=== What you should do ===
Copy exactly every line below, from the first through the one that contains "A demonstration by", and skip all pictures.

● ● ● ● ● ● ●

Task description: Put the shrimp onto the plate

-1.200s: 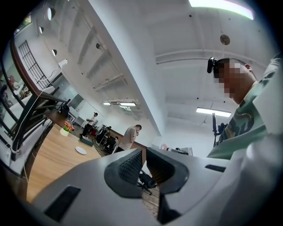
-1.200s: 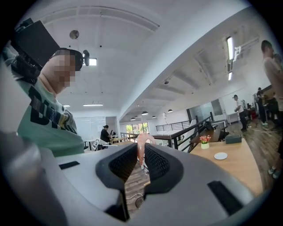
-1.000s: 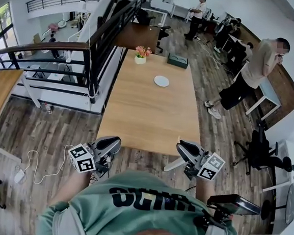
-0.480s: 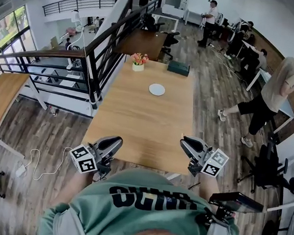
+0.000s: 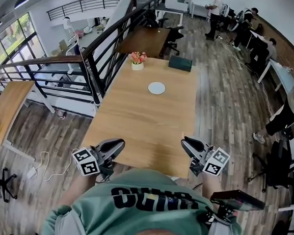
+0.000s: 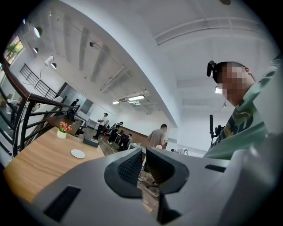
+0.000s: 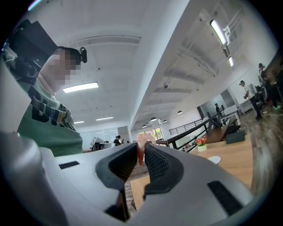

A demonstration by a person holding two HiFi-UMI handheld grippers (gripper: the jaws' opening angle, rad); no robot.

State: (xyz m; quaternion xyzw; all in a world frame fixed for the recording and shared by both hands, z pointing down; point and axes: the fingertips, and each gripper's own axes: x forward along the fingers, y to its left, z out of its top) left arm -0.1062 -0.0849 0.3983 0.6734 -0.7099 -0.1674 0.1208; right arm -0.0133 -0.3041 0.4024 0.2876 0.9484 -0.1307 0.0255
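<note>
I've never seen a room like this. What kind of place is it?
Most likely a big open office on an upper floor. There's a long wooden table, a black railing overlooking a lower level, and office chairs with people at desks at the far end.

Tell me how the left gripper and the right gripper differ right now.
The right gripper is shut on a shrimp; the left gripper is open, with nothing between its jaws. In the head view, the right gripper is by the near right corner of the table, while the left gripper is by its near left corner. Both point along the table towards the far end, where the plate lies.
</note>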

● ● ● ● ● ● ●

=== Response below ===
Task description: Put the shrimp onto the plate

-1.200s: 
-1.200s: 
-1.000s: 
-0.480s: 
+0.000s: 
+0.000s: 
+0.000s: 

A demonstration by a person holding two HiFi-UMI handheld grippers (gripper: the jaws' opening angle, rad); no robot.

What was requested is fully covered by this answer.